### Task statement
Within the records below, reproduce without change the lines from the line that has "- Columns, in" through the line that has "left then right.", and only those.

### Data items
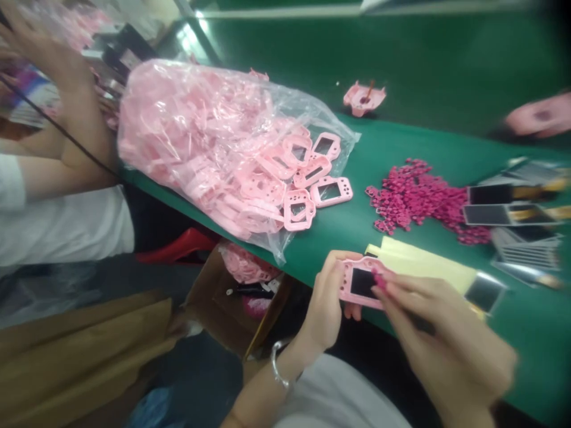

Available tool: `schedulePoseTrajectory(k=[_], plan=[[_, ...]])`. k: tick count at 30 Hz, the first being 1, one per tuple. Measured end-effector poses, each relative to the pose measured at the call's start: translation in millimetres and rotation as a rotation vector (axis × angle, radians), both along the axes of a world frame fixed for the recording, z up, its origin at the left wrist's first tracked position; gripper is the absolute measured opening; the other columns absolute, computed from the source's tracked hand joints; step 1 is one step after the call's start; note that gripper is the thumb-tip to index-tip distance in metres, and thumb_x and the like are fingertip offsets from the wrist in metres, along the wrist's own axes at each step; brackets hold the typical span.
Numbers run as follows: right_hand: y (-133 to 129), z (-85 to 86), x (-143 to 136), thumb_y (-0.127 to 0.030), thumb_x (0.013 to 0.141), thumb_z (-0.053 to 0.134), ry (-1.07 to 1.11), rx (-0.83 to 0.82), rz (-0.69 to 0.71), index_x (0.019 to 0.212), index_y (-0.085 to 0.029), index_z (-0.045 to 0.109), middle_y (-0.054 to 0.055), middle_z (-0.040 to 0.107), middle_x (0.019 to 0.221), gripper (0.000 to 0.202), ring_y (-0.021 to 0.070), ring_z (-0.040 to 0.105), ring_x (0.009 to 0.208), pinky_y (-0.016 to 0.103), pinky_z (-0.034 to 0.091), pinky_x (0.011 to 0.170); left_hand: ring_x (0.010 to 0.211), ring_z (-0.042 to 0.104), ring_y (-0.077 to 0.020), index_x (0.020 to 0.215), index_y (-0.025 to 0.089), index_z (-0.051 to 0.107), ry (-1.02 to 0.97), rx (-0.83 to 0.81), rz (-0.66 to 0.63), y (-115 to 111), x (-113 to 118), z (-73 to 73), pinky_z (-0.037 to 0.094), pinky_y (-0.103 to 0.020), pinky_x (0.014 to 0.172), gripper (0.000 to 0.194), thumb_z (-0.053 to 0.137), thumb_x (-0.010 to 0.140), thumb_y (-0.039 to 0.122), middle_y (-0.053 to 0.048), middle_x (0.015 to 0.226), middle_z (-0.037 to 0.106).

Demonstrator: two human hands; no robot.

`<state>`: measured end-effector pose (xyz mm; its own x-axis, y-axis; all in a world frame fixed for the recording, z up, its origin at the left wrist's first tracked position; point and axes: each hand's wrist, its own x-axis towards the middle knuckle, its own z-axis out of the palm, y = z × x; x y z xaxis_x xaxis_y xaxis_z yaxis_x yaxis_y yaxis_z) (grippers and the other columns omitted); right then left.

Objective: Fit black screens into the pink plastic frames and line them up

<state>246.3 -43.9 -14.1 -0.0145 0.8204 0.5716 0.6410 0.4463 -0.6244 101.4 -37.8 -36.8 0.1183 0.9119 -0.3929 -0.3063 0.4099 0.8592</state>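
A pink camera-shaped shell [363,300] with a dark screen in its window is held in my left hand [328,300], fingers wrapped round its left end. My right hand [441,333] pinches a small magenta piece [379,278] over the right side of the shell. Just behind them lie yellow sheets [423,264] on the green table [352,232], and a loose screen [486,292] is beside my right hand. Farther back is a pile of magenta pieces [414,196].
A large clear bag of pink shells [191,131] fills the table's left part. Screens with ribbon cables [488,214] lie at the right. Beyond sits a pink part [363,98]. Below stands a cardboard box [214,303]; another person's arm [84,119] is at upper left.
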Motion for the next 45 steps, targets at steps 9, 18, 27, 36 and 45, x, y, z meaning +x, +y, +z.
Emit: schedulePoseTrajectory(k=[9,18,27,36,45], plan=[[-26,9.3,15,0.000,0.096,0.062,-0.211,-0.152,0.295,0.112,-0.011,0.070,0.006,0.074,0.115,0.021,0.0193,0.062,0.104,0.036,0.049,0.098,0.052,0.049,-0.0099,0.114,0.017,0.059,-0.010,-0.038,-0.125,-17,18,12.4,0.037,-0.020,0.047,0.052,0.031,0.107,0.061,0.000,0.072,0.058],[-51,17.0,34,-0.007,0.097,0.063,-0.167,-0.124,0.064,0.114,-0.019,0.072,0.004,0.076,0.118,0.022,0.0213,0.064,0.106,0.043,0.045,0.102,0.055,0.050,-0.0104,0.125,0.018,0.052,0.067,0.053,-0.183,-18,19,23.9,0.043,-0.020,0.053,0.028,0.047,0.105,0.036,0.004,0.068,0.056],[-77,-36.5,94,-0.036,0.104,0.060,-0.444,-0.266,-0.386,0.119,-0.014,0.072,0.010,0.071,0.106,0.029,0.0223,0.065,0.093,0.033,0.053,0.078,0.057,0.056,-0.0123,0.138,0.017,0.040,-0.021,0.082,-0.225,-9,8,4.0,0.046,-0.020,0.048,0.038,0.047,0.106,0.036,0.002,0.072,0.060],[-88,-52.1,104,-0.030,0.098,0.069,-0.421,-0.207,-0.410,0.124,-0.019,0.072,0.008,0.072,0.110,0.029,0.0224,0.068,0.097,0.035,0.055,0.087,0.052,0.054,-0.0120,0.137,0.014,0.048,-0.084,-0.036,-0.358,-15,25,0.1,0.042,-0.020,0.050,0.044,0.050,0.095,0.025,0.003,0.063,0.059],[-79,-56.0,109,-0.022,0.092,0.075,-0.008,-0.060,-0.661,0.089,-0.017,0.071,0.006,0.070,0.092,0.007,0.0210,0.069,0.086,0.035,0.054,0.080,0.051,0.052,-0.0115,0.133,0.017,0.054,0.220,0.041,-0.447,-14,49,-14.4,0.043,-0.021,0.056,0.031,0.043,0.104,0.026,0.006,0.060,0.055]])
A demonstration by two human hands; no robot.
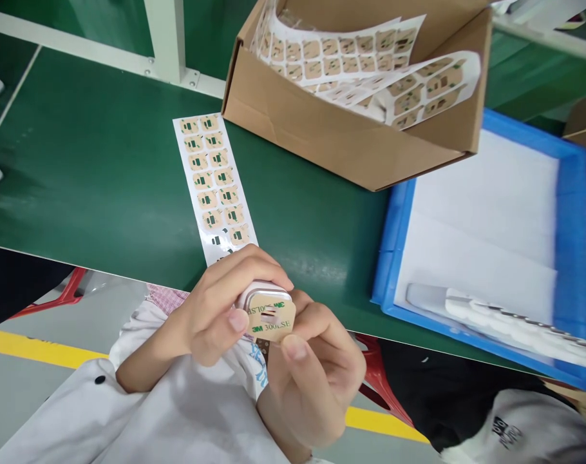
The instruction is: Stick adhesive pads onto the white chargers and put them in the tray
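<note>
- Position: the white part [254, 287] is held above the near edge of the green table [104, 161], its face covered by the tan adhesive pad [283, 311].
- Left hand [216, 299]: fingers curled around the part, thumb at its side.
- Right hand [324, 367]: thumb and forefinger pinch one corner of the pad.
- Risk: uneven pull at that corner could crease or tear the pad; a loose left grip could let the part turn, skewing the slot.
- Unclear: whether the pad is bonded.
- Materials: part smooth, with rounded corners; pad flat, papery, printed in green; sheet [193, 193] glossy, with two columns of die-cut pads; carton [341, 145] plain corrugated board; tray [392, 245] blue, rigid, white-lined.
</note>
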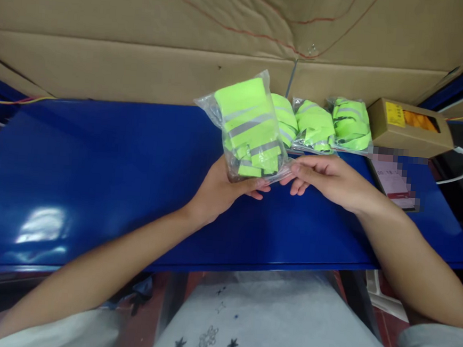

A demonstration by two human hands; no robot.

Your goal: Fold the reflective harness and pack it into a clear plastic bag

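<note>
A clear plastic bag (248, 125) packed with folded neon-green fabric with grey reflective stripes is held upright above the blue table (95, 173). My left hand (218, 189) grips the bag's lower edge from underneath, thumb pressed on the front. My right hand (327, 178) pinches the bag's lower right corner with fingertips. Both hands meet at the bag's bottom.
Three more bagged green items (319, 126) lie in a row behind the held bag, against a cardboard wall (144, 54). A brown carton with a yellow label (409, 126) and a card (393, 181) sit at the right. White cable runs at the far right.
</note>
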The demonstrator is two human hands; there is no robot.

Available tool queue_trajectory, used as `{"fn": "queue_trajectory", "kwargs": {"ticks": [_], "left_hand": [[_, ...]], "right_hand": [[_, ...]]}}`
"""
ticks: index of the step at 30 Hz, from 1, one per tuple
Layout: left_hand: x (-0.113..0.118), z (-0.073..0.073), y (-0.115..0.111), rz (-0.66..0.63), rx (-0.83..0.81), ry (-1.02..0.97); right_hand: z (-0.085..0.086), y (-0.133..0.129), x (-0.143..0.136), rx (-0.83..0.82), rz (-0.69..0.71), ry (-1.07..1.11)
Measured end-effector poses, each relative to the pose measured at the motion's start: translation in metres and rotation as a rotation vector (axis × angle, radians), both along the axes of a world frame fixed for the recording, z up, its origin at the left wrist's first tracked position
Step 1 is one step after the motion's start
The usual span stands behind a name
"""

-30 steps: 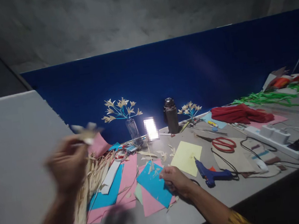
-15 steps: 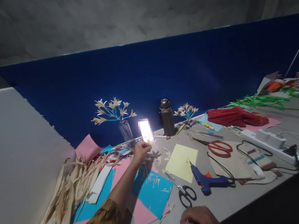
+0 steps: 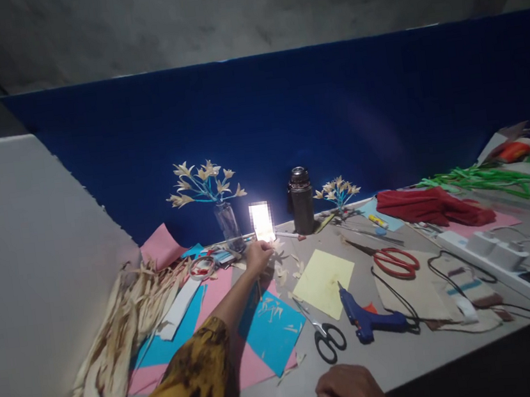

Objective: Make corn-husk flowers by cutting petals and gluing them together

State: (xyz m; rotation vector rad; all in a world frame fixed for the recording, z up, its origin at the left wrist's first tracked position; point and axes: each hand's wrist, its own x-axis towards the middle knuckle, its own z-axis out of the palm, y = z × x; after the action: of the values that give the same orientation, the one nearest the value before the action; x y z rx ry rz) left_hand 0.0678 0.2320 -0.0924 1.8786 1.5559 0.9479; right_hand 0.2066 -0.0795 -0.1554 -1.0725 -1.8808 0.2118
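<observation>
My left hand (image 3: 259, 257) reaches over the table to a spot in front of the bright glowing screen (image 3: 262, 219). Its fingers are pinched together near small pale husk pieces (image 3: 281, 276); whatever they grip is too small to make out. My right hand (image 3: 350, 391) rests loosely curled at the table's front edge, below the black-handled scissors (image 3: 329, 341), its fingertips partly hidden. A blue glue gun (image 3: 371, 319) lies right of the scissors. Beside my left forearm lies a blue sheet (image 3: 274, 329) with pale scraps. A yellow sheet (image 3: 324, 283) is in the middle.
At the left is a pile of dried husks (image 3: 114, 352). A glass vase (image 3: 228, 227) of husk flowers, a dark flask (image 3: 302, 203) and a smaller flower bunch (image 3: 338, 194) stand along the back. Red-handled shears (image 3: 395, 263), a red cloth (image 3: 432, 205) and a power strip (image 3: 500, 263) are to the right.
My left hand has moved slightly right relative to the glowing screen, over the pale pieces. The camera view has shifted a little. My right hand stays near the front edge.
</observation>
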Motion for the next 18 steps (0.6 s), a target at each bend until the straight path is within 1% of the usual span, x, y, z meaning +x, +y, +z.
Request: {"fn": "queue_trajectory", "kwargs": {"ticks": [4,7,12,18], "left_hand": [[0.002,-0.001,0.004,0.023,0.033,0.079],[0.002,-0.003,0.005,0.012,0.051,0.081],[0.0,-0.008,0.007,-0.068,0.082,0.012],[-0.002,-0.011,0.011,-0.106,0.072,-0.094]], "right_hand": [[-0.008,0.002,-0.002,0.002,-0.013,0.011],[-0.004,0.001,-0.003,-0.006,-0.04,0.037],[0.008,0.0,-0.003,0.031,-0.014,0.036],[0.008,0.001,-0.004,0.04,-0.031,0.029]]}}
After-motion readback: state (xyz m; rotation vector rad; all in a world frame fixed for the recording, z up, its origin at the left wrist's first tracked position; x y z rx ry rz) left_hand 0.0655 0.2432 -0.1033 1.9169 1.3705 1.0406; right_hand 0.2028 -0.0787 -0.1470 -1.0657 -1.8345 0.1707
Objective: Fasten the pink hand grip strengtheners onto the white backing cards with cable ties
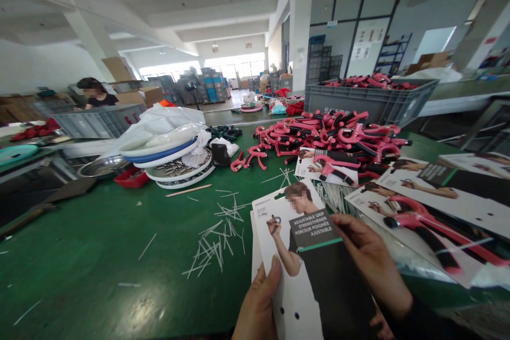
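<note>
Printed packaging cards [314, 255], white and dark grey with a green stripe, are held upright between my hands at the lower centre. My left hand [258, 300] grips their lower left edge, thumb on the front. At the upper right edge, the fingers of my right hand [370, 260] close on the cards. A pink and black grip strengthener [422, 223] lies on a card to the right. Behind the cards is a big pile of such grips [319, 135]. Thin white ties [215, 244] are scattered on the green table [99, 260].
A grey crate [358, 103] with more pink grips stands behind the pile. Stacked round trays [175, 159], a red bowl [131, 178] and a pencil [188, 190] are left of centre. More cards [466, 191] lie at right. A person [98, 93] is at the far left.
</note>
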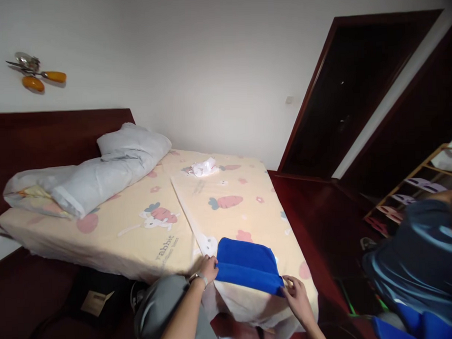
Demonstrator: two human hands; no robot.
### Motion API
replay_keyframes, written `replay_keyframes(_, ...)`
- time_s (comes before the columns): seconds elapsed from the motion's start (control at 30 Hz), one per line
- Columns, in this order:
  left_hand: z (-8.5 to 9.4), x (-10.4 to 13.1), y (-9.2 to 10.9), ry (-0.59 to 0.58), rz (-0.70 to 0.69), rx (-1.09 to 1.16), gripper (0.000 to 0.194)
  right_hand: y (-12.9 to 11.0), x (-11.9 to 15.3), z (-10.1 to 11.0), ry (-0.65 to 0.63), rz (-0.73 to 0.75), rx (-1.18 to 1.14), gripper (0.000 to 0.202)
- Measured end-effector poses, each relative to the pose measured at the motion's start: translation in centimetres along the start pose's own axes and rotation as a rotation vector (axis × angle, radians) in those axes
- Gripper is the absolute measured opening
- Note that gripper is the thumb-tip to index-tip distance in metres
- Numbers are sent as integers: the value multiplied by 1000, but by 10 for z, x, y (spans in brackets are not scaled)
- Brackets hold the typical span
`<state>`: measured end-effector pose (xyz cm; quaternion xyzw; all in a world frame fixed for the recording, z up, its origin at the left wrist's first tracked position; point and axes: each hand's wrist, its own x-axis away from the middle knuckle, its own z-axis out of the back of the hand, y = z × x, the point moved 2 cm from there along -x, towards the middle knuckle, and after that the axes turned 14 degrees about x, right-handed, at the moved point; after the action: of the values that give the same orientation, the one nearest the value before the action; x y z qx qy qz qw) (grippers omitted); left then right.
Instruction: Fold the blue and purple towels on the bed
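A blue towel (247, 255) lies on the near edge of the bed, its front part folded over in a strip. My left hand (207, 269), with a watch on its wrist, closes on the towel's left edge at the fold. At the opposite end, the thumb and fingers of my right hand (295, 291) pinch the right front corner. Beneath the towel spreads a cream bed sheet (220, 224) printed with carrots and rabbits.
A grey-white bundled quilt (111, 168) rests by the headboard (61, 130). A crumpled white plastic bag (203, 168) sits near the wall. Another person (418, 261) crouches at right, with blue cloth (413, 326) below and a shoe rack (408, 188) behind. A dark bag (92, 283) stands at lower left.
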<state>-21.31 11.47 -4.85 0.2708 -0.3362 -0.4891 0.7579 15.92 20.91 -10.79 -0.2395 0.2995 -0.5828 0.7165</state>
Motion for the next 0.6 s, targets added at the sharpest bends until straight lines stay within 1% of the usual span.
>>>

### Worked solution
- Columns, in this order:
  left_hand: z (-8.5 to 9.4), x (-10.4 to 13.1), y (-9.2 to 10.9), ry (-0.59 to 0.58), rz (-0.70 to 0.69), rx (-1.09 to 1.16), gripper (0.000 to 0.194)
  right_hand: y (-12.9 to 11.0), x (-11.9 to 15.3), z (-10.1 to 11.0), ry (-0.65 to 0.63), rz (-0.73 to 0.75), rx (-1.18 to 1.14), gripper (0.000 to 0.202)
- Measured end-effector poses, each relative to the pose measured at the motion's start: translation in centimetres along the start pose's own axes and rotation as a rotation vector (axis × angle, radians) in those axes
- Gripper is the absolute measured opening
- Note that gripper is the thumb-tip to index-tip distance in metres
- Numbers are sent as integers: the value multiplied by 1000, but by 10 for z, x, y (spans in brackets are not scaled)
- Brackets hold the typical span
`<state>`: measured end-effector pose (xyz cm; quaternion xyzw; all in a world frame fixed for the recording, z up, its origin at the left wrist's first tracked position; point and axes: each hand's wrist, its own x-axis away from the middle knuckle, its own z-axis out of the back of the hand, y = z × x, the point moved 2 cm from there along -x, towards the middle knuckle, and after that the axes turned 14 degrees about x, right-handed, at the moved point; after the action: of the values that give the same orientation, the one nearest the value before the action; x y z qx qy qz qw) (grippers omitted); left then right.

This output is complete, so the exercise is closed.